● **Task details**: Where an entry below contains an image, skip the image and copy the rest exactly.
---- Data for review
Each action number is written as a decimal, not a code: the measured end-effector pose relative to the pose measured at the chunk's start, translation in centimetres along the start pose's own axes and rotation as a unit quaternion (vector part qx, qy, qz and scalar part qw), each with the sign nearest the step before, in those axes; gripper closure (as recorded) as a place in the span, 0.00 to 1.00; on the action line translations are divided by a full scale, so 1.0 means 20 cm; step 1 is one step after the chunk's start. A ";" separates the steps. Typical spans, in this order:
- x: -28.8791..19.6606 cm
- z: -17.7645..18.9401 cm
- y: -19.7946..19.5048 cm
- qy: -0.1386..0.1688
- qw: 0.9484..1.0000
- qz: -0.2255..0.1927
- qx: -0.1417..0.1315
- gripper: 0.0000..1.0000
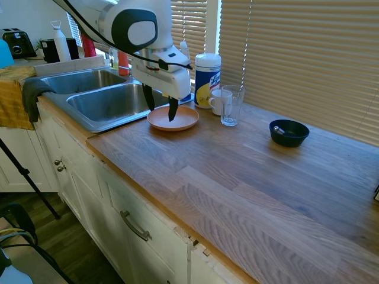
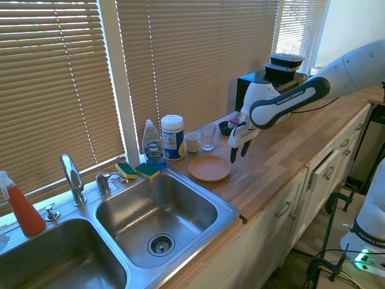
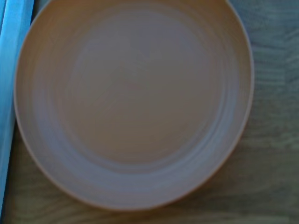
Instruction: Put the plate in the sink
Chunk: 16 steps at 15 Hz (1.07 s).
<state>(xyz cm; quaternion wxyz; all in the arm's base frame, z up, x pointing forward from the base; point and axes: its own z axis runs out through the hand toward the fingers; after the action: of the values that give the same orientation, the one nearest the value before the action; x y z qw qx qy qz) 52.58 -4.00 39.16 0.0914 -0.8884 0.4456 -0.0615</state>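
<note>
So the plate (image 1: 173, 118) sits flat on the wooden counter (image 1: 249, 171), right by the counter's sink-side edge, just beside the rim of the sink (image 1: 95, 100). It's empty and nothing is touching it as far as I can see. In the wrist view the plate (image 3: 133, 102) fills almost the whole shot, a bit blurry, with a strip of the steel sink rim along one side and wood grain on the other.

The gripper (image 1: 160, 106) hangs right over the plate with its two dark fingers pointing down and clearly spread apart, nothing between them. From the other side the gripper (image 2: 237, 152) looks a little above the plate (image 2: 209, 168), over its far edge, not in contact.

Behind the plate, along the window edge of the counter: a dish soap bottle (image 2: 153, 144), a tub of wipes (image 2: 172, 137), a white mug (image 2: 192, 142) and a clear glass (image 2: 208, 137) just beside each other. Two sponges (image 2: 137, 170) sit at the sink's back corner. A small dark bowl (image 1: 289, 132) is further along the counter, well apart from the plate.

Sink is a double basin with the faucet (image 2: 72, 177) at the back, and the basin nearest the plate looks bare apart from its drain.
</note>
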 end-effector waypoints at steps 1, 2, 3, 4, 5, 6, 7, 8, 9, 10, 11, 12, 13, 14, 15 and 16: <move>0.07 0.02 -0.02 -0.003 1.000 -0.003 0.006 0.00; 0.13 0.06 -0.04 -0.007 1.000 -0.005 0.011 0.00; 0.19 0.09 -0.06 -0.010 1.000 -0.008 0.016 0.00; 0.25 0.13 -0.08 -0.014 1.000 -0.012 0.020 0.00; 0.29 0.16 -0.10 -0.017 0.999 -0.014 0.025 0.00; 0.34 0.20 -0.12 -0.019 0.999 -0.015 0.029 0.00; 0.38 0.23 -0.13 -0.020 0.999 -0.015 0.032 0.00; 0.42 0.25 -0.14 -0.021 0.999 -0.017 0.035 0.00; 0.45 0.28 -0.16 -0.023 0.999 -0.019 0.037 0.00; 0.46 0.31 -0.17 -0.026 0.999 -0.024 0.040 0.00; 0.47 0.33 -0.19 -0.031 0.998 -0.029 0.041 0.00; 0.48 0.36 -0.20 -0.038 0.998 -0.035 0.040 0.00; 0.48 0.38 -0.21 -0.045 0.997 -0.042 0.040 0.00; 0.48 0.40 -0.22 -0.053 0.997 -0.048 0.039 0.00; 0.48 0.41 -0.23 -0.061 0.996 -0.054 0.038 0.00; 0.48 0.42 -0.24 -0.068 0.995 -0.059 0.037 0.00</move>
<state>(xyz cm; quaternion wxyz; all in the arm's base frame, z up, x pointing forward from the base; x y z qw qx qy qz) 63.75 -8.04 32.36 0.1501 -0.9112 0.3830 -0.0229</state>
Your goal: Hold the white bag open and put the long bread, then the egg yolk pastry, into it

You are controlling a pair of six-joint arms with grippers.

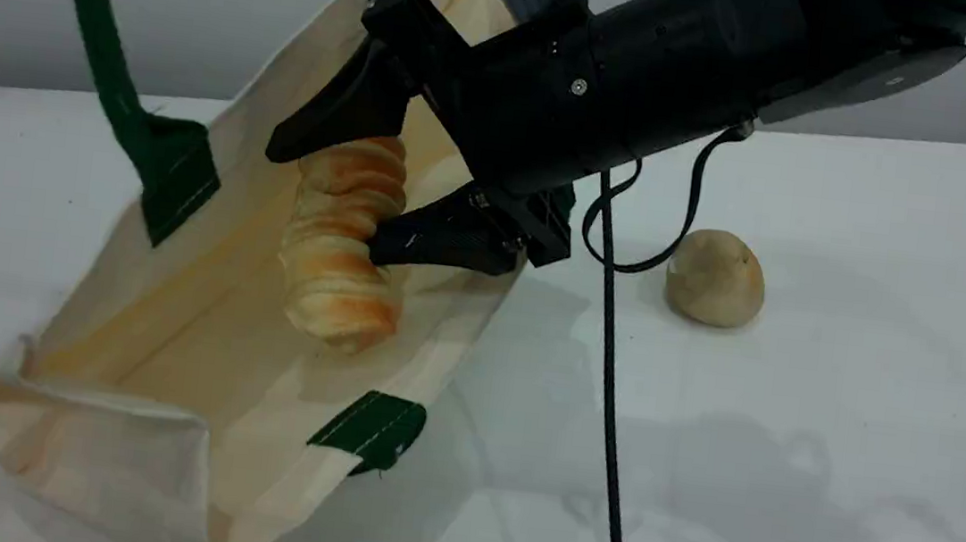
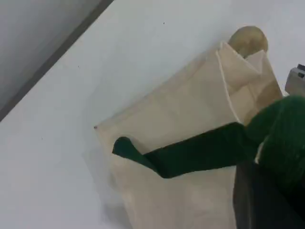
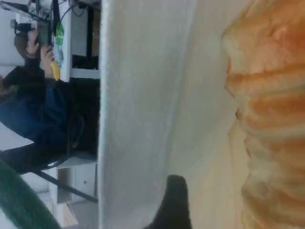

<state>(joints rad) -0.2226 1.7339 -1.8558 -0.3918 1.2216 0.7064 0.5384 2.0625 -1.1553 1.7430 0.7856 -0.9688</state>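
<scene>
The white bag [image 1: 173,319] lies on its side with its mouth held up by a green handle [image 1: 89,5] that rises out of the scene view. My left gripper [image 2: 267,195] is shut on that green handle [image 2: 200,152]. The long bread [image 1: 343,238], orange with pale ridges, stands inside the bag's mouth, its lower end against the inner wall. My right gripper [image 1: 327,201] is open, one finger on each side of the loaf without pinching it. The right wrist view shows the bread [image 3: 271,119] beside one fingertip [image 3: 174,200]. The egg yolk pastry [image 1: 716,277] sits on the table right of the bag.
A black cable [image 1: 612,365] hangs from the right arm and runs down across the white table [image 1: 834,434] between the bag and the pastry. The left wrist view shows the pastry [image 2: 248,40] just beyond the bag's far corner. A person at a desk shows past the bag's rim in the right wrist view.
</scene>
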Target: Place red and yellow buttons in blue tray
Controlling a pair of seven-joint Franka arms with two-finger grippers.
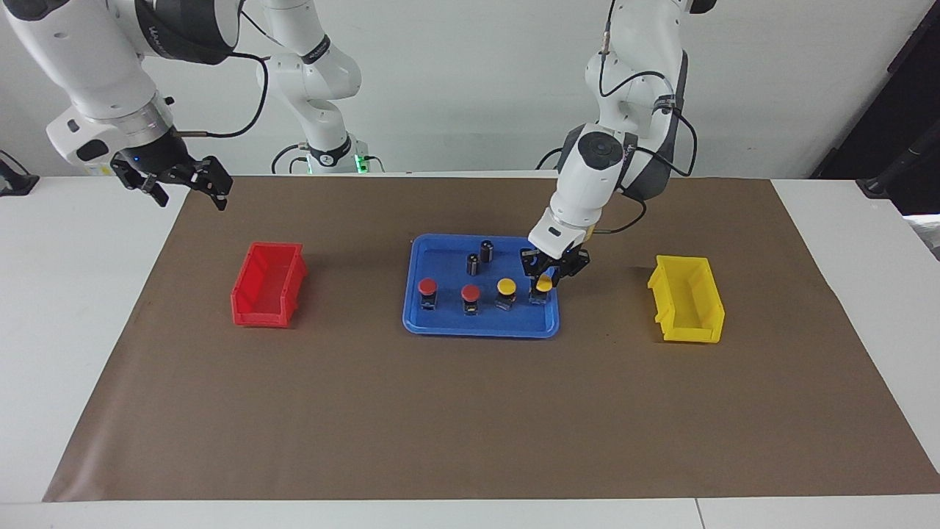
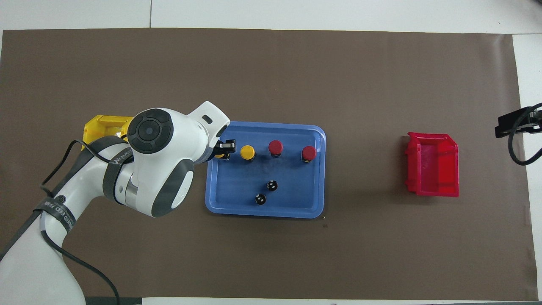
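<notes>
The blue tray (image 1: pixel 448 323) (image 2: pixel 220 203) lies mid-table. In it stand two red buttons (image 1: pixel 427 286) (image 1: pixel 470 293) and a yellow button (image 1: pixel 507 285) (image 2: pixel 247 152) in a row. A second yellow button (image 1: pixel 544 283) (image 2: pixel 218 155) stands at the end of that row, by the tray's rim toward the left arm's end. My left gripper (image 1: pixel 545 275) (image 2: pixel 223 149) is down around its cap, and the wrist hides most of it from above. My right gripper (image 1: pixel 183 188) waits open and empty, raised over the right arm's end of the table.
Two dark capless cylinders (image 1: pixel 486 250) (image 1: pixel 472 263) stand in the tray, nearer to the robots than the buttons. A red bin (image 1: pixel 268 283) sits toward the right arm's end and a yellow bin (image 1: pixel 687 297) toward the left arm's end, both on the brown mat.
</notes>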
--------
● **Task output**:
Each action number is written as a decimal, not a code: the measured end-effector pose relative to the pose measured at the chunk's start, translation in centimetres along the start pose's own axes and rotation as a unit quaternion (vector part qx, qy, qz and scalar part qw), each with the sign nearest the step before, in those axes; gripper closure (as recorded) as a place in the span, 0.00 to 1.00; on the action line translations are divided by a full scale, so 1.0 means 20 cm; step 1 is one step after the chunk's start. A ";" separates the steps. Typical spans, in this order:
- x: -28.8791..19.6606 cm
- z: -17.7645..18.9401 cm
- y: -19.7946..19.5048 cm
- qy: -0.1386..0.1688
- qw: 0.9484..1.0000
- qz: -0.2255..0.1927
- qx: -0.1417..0.1315
- gripper: 0.0000..1.0000
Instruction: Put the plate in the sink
Chunk: 16 steps at 15 Hz (1.07 s).
<state>(xyz cm; quaternion wxyz; all in the arm's base frame, z up, x pointing forward from the base; point and axes: its own z axis runs out through the hand toward the fingers; after the action: of the values that give the same orientation, the one nearest the value before the action; x y z qw qx qy qz) 52.58 -4.00 39.16 0.0914 -0.8884 0.4456 -0.0615</state>
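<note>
So the plate (image 1: 173, 118) sits flat on the wooden counter (image 1: 249, 171), right by the counter's sink-side edge, just beside the rim of the sink (image 1: 95, 100). It's empty and nothing is touching it as far as I can see. In the wrist view the plate (image 3: 133, 102) fills almost the whole shot, a bit blurry, with a strip of the steel sink rim along one side and wood grain on the other.

The gripper (image 1: 160, 106) hangs right over the plate with its two dark fingers pointing down and clearly spread apart, nothing between them. From the other side the gripper (image 2: 237, 152) looks a little above the plate (image 2: 209, 168), over its far edge, not in contact.

Behind the plate, along the window edge of the counter: a dish soap bottle (image 2: 153, 144), a tub of wipes (image 2: 172, 137), a white mug (image 2: 192, 142) and a clear glass (image 2: 208, 137) just beside each other. Two sponges (image 2: 137, 170) sit at the sink's back corner. A small dark bowl (image 1: 289, 132) is further along the counter, well apart from the plate.

Sink is a double basin with the faucet (image 2: 72, 177) at the back, and the basin nearest the plate looks bare apart from its drain.
</note>
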 end-effector waypoints at steps 1, 2, 3, 4, 5, 6, 7, 8, 9, 10, 11, 12, 13, 14, 15 and 16: <move>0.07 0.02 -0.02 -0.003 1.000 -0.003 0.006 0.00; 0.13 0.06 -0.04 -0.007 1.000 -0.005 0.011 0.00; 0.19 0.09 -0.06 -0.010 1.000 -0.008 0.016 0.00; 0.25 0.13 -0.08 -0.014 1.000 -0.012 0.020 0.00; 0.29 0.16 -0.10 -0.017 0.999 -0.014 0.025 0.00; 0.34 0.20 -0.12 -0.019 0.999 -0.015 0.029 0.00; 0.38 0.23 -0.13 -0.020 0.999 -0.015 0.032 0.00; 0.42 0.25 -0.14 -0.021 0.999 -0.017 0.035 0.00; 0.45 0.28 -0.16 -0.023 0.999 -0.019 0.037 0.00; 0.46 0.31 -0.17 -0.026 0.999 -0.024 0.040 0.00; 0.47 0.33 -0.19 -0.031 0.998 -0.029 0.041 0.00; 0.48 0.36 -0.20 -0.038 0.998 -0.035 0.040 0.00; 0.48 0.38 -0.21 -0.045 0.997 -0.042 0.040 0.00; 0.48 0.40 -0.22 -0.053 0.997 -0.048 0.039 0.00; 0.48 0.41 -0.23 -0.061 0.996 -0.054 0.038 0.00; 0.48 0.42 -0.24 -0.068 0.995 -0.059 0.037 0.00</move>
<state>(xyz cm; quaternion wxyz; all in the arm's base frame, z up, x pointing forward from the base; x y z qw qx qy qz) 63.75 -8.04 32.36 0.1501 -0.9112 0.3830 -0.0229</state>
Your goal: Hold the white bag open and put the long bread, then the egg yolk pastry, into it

You are controlling a pair of six-joint arms with grippers.


<state>(joints rad) -0.2226 1.7339 -1.8558 -0.3918 1.2216 0.7064 0.5384 2.0625 -1.1553 1.7430 0.7856 -0.9688</state>
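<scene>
The white bag [image 1: 173,319] lies on its side with its mouth held up by a green handle [image 1: 89,5] that rises out of the scene view. My left gripper [image 2: 267,195] is shut on that green handle [image 2: 200,152]. The long bread [image 1: 343,238], orange with pale ridges, stands inside the bag's mouth, its lower end against the inner wall. My right gripper [image 1: 327,201] is open, one finger on each side of the loaf without pinching it. The right wrist view shows the bread [image 3: 271,119] beside one fingertip [image 3: 174,200]. The egg yolk pastry [image 1: 716,277] sits on the table right of the bag.
A black cable [image 1: 612,365] hangs from the right arm and runs down across the white table [image 1: 834,434] between the bag and the pastry. The left wrist view shows the pastry [image 2: 248,40] just beyond the bag's far corner. A person at a desk shows past the bag's rim in the right wrist view.
</scene>
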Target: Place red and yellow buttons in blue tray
Controlling a pair of seven-joint Franka arms with two-finger grippers.
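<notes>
The blue tray (image 1: pixel 448 323) (image 2: pixel 220 203) lies mid-table. In it stand two red buttons (image 1: pixel 427 286) (image 1: pixel 470 293) and a yellow button (image 1: pixel 507 285) (image 2: pixel 247 152) in a row. A second yellow button (image 1: pixel 544 283) (image 2: pixel 218 155) stands at the end of that row, by the tray's rim toward the left arm's end. My left gripper (image 1: pixel 545 275) (image 2: pixel 223 149) is down around its cap, and the wrist hides most of it from above. My right gripper (image 1: pixel 183 188) waits open and empty, raised over the right arm's end of the table.
Two dark capless cylinders (image 1: pixel 486 250) (image 1: pixel 472 263) stand in the tray, nearer to the robots than the buttons. A red bin (image 1: pixel 268 283) sits toward the right arm's end and a yellow bin (image 1: pixel 687 297) toward the left arm's end, both on the brown mat.
</notes>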

No additional answer is needed here.